## What this task involves:
Bring together copies of the lines in the data below that contain the word "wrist".
[[ Exercise data open ]]
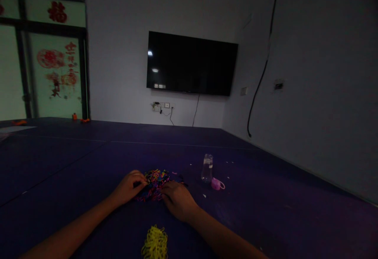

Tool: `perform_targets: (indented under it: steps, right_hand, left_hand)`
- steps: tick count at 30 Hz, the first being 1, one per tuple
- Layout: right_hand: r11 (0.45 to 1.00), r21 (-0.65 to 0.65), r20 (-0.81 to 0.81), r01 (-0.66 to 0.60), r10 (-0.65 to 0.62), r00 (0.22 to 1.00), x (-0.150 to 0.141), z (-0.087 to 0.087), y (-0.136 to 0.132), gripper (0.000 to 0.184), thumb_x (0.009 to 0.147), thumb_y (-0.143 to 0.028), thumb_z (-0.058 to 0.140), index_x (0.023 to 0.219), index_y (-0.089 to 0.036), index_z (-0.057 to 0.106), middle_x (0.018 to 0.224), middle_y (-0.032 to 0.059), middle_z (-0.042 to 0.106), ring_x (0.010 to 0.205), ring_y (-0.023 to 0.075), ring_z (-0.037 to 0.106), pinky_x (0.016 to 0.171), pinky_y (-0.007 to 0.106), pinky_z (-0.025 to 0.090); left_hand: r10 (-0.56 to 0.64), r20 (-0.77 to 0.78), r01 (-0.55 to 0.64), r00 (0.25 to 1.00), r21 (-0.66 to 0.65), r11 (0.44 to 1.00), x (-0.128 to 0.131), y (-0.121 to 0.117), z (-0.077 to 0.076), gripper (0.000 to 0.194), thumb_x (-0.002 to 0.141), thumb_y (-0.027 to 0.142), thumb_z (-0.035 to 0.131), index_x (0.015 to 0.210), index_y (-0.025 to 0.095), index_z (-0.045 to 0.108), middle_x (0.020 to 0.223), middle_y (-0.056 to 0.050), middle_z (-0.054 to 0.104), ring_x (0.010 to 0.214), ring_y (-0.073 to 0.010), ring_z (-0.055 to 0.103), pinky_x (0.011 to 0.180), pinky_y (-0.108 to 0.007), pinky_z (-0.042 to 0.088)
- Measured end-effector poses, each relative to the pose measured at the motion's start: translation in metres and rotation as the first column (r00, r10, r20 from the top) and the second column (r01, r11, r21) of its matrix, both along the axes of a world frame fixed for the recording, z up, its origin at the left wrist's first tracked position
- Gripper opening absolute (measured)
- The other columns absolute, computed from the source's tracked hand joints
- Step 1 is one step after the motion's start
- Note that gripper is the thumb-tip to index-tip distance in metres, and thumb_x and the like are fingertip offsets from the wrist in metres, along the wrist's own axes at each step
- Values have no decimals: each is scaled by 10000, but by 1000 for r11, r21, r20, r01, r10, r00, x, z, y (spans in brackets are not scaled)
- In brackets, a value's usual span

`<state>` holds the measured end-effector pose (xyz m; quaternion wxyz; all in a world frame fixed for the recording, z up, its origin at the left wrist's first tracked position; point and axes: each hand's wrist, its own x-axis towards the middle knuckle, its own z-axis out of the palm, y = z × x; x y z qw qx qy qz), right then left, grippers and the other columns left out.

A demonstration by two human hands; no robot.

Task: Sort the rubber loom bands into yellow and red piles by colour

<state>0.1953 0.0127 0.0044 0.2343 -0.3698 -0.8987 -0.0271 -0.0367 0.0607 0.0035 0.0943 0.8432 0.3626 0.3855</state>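
Multicoloured loop pile [156, 182]: tangled, loosely heaped, left of clear bottle [207, 170]. Yellow loop pile [155, 244]: bunched, left of clear bottle, nearer camera.

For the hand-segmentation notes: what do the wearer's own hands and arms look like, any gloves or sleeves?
Left hand and right hand are ungloved. Both forearms are uncovered up to the picture's edge, no sleeves, watch or bracelet visible. Too dim to rule out small rings.

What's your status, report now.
Left hand at mixed loops' left edge; right hand at right edge. Yellow loops apart, nearer. Bottle, pink lid to the right, not between hands.
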Motion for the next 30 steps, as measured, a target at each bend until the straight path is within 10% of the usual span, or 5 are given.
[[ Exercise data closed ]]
## Solution:
- Measured end-effector poses, each relative to the pose measured at the motion's start: translation in metres and rotation as the first column (r00, r10, r20 from the top) and the second column (r01, r11, r21) of its matrix, both along the axes of a world frame fixed for the recording, z up, its origin at the left wrist's first tracked position
- Note that gripper is the thumb-tip to index-tip distance in metres, and thumb_x and the like are fingertip offsets from the wrist in metres, along the wrist's own axes at each step
`<state>` holds the measured end-effector pose (xyz m; quaternion wxyz; all in a world frame fixed for the recording, z up, its origin at the left wrist's first tracked position; point and axes: each hand's wrist, its own x-axis towards the middle knuckle, its own z-axis out of the palm, y = z × x; x y z qw qx qy qz), right then left, grippers and the other columns left out.

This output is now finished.